Here, as usual it about my bf, we used to be friends then it finally turned to a r/ship as usual, so he used to help me in lots of things, he was sweet, he found me a job (I'm 19, finished school learning in Uni) but I did something that he hates the most, and finally his friend told him, in front of me, but he was quite, in a weird wayever(he stood there frozen as if he saw a ghost) he didn't shout at me, even though I wanted him too(he knows it), so then I would have asked forgiveness but he left the room with out a word, as if he didn't care.

Then he started being odd not the real him.

So as neighbor's we see eachother(we don't talkany more) everytime I think of forgiving him, I see his eyes they are deep red, like he has been biting himself up or fighting with someone, i see him smoking when he see sees me he hides, he comes late at night and sometimes he knocks our door, and when my parents open it, I act like I don't know him and his somedrank that accidentally knocked our door, its like nvr before and I'm getting scared for him and me too.
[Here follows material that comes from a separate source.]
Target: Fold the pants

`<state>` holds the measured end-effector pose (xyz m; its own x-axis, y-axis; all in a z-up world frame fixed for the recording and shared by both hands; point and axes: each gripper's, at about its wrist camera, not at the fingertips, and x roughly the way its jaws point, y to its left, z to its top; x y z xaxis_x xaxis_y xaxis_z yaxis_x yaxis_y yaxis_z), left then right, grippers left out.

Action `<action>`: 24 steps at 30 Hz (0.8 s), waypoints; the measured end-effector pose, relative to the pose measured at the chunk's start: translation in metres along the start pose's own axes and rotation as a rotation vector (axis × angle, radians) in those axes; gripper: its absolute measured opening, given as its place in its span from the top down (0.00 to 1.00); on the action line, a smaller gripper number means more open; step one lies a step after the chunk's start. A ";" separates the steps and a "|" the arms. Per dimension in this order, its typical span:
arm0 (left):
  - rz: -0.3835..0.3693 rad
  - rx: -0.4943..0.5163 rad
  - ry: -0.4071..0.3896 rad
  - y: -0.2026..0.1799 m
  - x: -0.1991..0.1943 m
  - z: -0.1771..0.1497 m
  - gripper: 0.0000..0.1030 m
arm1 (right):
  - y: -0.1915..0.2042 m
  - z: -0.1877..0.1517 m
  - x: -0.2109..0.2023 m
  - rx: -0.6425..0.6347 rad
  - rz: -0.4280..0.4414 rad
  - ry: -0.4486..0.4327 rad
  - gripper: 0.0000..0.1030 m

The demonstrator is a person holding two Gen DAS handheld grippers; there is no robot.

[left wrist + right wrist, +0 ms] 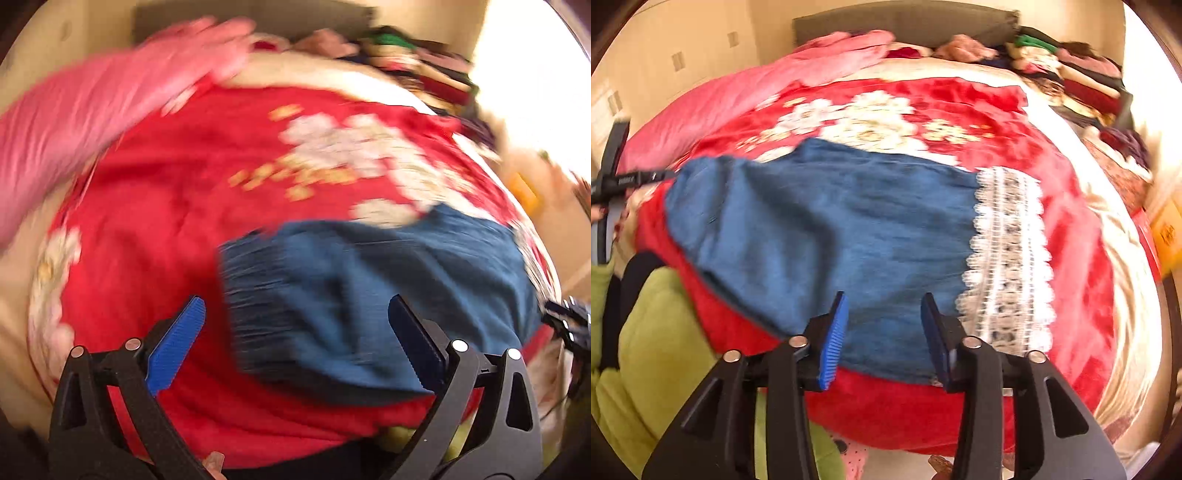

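Pants (831, 229) lie folded on red blanket (960, 99), both jaws open.

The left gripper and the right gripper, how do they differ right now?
The left gripper has its jaws spread wide, while the right gripper has them much narrower. The left gripper sits over the plain end of the blue pants; the right gripper sits near their white lace hem. Both are open with nothing clamped, and both have blue pads on black frames.

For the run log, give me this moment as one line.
task: fold pants | blue pants: flat on red floral blanket | left gripper: open, empty | right gripper: open above pants
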<state>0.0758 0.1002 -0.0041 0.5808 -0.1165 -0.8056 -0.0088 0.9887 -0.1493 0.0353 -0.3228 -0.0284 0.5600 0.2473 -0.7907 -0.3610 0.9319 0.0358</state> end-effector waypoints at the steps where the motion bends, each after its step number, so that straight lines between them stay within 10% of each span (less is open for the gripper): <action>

And I know that he stopped talking to his friends and family, he is out of everything, he deleted his telegram account and facebook, I don't know what's happening.

Last time I was with my friend (boy) I felt his eyes on my back, zore ayehut, he was looking at me keza he turned around.

Then next day my friend was avoiding me minamn in a weird way, he didn't talk, he was so silent, he avoided me after that.

So that was when I get really frightened.

I don't know what to do with him.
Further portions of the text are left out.